The fundamental role of RNA in the universal processes of transcription and translation lead to the hypothesis of an era where RNAs could serve as both genetic material and metabolic enzymes. According to the RNA world hypothesis, these early ribozymes might catalyze formation of small peptides. Evolutionary analysis of ribosome structures and sequences by Yonath and Woese has suggested fragments of a proto-ribosome, near the peptidyl-transferase center (PTC) might have functioned as such a ribozyme. Exploiting the structural and sequence symmetry of the PTC along with RNA structure-function relationships, researchers in the Luthey-Schulten lab have computationally designed a small protoribosome. With only ~4% of the nucleotides in a modern bacterial ribosome, the model remains stable throughout micro-second molecular dynamics simulations and incorporates freely diffusing adenosine-alanine substrates spontaneously into the peptidyl-tRNA binding site. Moreover, the model binds the charged tRNA mimics in both the aminoacyl- and peptidyl-tRNA binding sites and reorients the substrates into a transition intermediate favorable for peptide bond formation.
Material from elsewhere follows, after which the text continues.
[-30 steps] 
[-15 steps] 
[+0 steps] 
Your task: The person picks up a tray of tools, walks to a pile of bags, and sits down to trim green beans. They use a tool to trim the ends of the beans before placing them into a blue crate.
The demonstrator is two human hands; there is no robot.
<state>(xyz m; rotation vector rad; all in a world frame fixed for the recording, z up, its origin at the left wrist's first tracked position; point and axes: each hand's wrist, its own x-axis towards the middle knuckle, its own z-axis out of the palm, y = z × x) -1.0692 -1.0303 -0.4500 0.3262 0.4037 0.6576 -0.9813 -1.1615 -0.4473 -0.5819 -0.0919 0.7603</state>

The in silico designed proto-ribosome is currently under experimental investigation using native polyacrylamide gel electrophoresis (native PAGE) and isothermal titration calorimetry (ITC) in the Ha lab facilitated by the CPLC collaborations.  Preliminary results indicate that the symmetric fragments assembly, but further experiments are required to demonstrate its ability to bind the charged tRNA mimics and generate statistical polypeptides. Such validation would reveal a possible pathway for the ancient RNA world to acquire proteins that could assist in the buildup of a more complex translation apparatus.